— ACTIVITY —
Provide only the number of lines below that contain the word "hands".
= = = = = = =
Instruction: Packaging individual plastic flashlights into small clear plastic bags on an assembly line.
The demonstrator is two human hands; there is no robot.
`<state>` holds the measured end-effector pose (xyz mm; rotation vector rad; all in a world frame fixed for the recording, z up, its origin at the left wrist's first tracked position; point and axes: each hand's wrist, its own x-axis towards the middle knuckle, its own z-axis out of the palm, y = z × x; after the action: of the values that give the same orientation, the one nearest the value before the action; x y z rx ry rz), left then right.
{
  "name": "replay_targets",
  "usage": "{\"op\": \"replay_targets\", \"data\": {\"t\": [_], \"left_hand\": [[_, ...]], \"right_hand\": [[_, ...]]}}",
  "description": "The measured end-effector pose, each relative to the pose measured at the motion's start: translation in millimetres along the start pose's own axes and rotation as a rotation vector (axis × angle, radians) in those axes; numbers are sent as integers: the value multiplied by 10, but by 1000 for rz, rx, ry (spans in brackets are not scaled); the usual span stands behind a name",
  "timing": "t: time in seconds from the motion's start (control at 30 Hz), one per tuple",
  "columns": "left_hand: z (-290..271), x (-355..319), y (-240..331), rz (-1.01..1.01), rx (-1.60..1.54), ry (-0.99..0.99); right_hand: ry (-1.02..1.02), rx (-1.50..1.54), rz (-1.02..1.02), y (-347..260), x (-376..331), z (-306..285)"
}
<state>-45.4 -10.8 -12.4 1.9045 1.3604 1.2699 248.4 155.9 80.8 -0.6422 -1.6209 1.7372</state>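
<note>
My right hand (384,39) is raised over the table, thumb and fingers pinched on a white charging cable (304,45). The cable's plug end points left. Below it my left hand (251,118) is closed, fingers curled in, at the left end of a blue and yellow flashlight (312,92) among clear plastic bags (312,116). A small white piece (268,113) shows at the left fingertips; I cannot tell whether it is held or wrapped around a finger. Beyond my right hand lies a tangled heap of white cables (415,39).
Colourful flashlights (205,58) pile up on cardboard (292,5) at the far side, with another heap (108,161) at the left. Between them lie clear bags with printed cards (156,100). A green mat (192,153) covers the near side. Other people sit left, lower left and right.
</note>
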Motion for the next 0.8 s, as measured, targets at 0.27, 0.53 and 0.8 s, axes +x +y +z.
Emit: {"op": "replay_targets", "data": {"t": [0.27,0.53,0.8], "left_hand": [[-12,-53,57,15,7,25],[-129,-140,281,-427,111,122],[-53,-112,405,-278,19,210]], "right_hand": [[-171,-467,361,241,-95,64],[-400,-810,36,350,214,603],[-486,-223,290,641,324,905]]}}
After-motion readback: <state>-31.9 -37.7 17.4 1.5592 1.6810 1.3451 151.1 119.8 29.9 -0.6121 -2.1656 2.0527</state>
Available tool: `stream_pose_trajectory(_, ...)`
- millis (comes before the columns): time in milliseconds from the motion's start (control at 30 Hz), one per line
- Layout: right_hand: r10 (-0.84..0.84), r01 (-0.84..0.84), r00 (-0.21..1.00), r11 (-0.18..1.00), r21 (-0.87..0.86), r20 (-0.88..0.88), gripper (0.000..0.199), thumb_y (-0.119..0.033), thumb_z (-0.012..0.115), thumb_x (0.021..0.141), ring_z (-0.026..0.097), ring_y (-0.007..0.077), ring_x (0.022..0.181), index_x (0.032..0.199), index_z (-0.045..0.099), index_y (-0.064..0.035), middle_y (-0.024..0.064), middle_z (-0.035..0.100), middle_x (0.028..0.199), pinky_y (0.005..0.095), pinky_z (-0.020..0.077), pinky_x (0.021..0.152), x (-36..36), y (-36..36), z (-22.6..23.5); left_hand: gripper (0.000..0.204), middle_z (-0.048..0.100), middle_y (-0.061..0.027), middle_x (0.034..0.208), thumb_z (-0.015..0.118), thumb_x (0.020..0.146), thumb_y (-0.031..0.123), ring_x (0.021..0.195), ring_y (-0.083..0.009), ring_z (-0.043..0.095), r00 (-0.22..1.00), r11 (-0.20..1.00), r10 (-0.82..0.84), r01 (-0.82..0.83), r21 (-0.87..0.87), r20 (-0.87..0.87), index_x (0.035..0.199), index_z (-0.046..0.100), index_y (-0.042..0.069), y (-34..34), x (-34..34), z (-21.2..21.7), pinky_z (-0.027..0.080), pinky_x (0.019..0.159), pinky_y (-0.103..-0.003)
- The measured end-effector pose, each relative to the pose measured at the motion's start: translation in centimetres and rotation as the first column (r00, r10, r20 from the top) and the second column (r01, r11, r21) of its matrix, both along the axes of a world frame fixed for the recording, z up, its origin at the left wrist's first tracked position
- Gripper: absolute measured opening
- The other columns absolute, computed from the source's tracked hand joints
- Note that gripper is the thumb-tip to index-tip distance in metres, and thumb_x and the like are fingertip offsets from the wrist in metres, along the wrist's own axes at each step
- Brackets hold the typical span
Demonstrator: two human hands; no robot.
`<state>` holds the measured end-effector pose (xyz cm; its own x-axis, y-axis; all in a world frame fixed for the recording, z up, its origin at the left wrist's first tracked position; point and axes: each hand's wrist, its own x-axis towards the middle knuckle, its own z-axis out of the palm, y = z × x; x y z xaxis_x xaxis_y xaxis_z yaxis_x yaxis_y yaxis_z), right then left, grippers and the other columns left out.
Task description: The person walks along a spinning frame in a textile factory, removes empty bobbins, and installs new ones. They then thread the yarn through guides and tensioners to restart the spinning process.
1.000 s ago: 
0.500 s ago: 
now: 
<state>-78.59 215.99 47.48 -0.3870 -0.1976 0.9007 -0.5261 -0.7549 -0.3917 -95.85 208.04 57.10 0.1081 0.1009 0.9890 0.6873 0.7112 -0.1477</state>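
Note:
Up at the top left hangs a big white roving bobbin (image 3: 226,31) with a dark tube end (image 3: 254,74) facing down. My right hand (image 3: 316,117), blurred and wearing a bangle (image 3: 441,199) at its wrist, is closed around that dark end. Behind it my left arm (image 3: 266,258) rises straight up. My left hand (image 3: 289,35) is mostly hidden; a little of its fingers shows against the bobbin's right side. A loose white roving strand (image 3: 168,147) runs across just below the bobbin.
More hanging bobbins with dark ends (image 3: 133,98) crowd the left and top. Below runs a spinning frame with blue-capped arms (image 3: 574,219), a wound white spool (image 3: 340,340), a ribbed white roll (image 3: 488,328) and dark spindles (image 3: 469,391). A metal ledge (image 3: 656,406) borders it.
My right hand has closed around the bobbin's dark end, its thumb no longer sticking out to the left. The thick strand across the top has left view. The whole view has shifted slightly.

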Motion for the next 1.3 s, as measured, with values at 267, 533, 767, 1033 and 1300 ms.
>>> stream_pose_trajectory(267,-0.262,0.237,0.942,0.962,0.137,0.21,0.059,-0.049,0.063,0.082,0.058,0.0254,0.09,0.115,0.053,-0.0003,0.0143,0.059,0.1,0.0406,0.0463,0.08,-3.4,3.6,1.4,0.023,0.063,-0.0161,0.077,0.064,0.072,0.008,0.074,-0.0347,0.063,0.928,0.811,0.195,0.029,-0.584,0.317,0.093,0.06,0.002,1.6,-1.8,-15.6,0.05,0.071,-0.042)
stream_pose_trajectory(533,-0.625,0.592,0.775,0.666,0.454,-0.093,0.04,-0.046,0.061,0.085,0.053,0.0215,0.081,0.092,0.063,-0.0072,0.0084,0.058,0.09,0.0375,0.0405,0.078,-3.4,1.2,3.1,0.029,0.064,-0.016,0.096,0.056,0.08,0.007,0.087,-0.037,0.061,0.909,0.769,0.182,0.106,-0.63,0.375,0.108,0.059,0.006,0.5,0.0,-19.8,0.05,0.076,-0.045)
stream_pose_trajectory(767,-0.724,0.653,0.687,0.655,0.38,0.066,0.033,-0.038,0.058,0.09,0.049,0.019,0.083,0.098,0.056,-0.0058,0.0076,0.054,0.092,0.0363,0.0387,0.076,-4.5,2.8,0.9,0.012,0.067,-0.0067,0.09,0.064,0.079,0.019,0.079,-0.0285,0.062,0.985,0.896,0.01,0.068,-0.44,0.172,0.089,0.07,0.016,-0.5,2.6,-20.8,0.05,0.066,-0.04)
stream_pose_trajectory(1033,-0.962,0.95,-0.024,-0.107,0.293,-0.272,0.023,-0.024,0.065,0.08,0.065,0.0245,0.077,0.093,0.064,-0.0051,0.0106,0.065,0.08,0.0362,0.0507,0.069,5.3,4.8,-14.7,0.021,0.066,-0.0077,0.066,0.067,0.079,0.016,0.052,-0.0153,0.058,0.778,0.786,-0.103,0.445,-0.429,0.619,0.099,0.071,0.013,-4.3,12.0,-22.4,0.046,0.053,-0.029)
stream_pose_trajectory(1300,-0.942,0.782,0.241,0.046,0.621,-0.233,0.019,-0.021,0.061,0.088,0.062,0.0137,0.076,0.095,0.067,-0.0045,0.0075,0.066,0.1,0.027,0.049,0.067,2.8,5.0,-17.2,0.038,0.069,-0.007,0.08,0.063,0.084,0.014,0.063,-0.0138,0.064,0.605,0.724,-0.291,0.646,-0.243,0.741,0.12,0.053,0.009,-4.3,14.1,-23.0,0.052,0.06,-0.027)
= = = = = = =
— WRITTEN RESPONSE —
2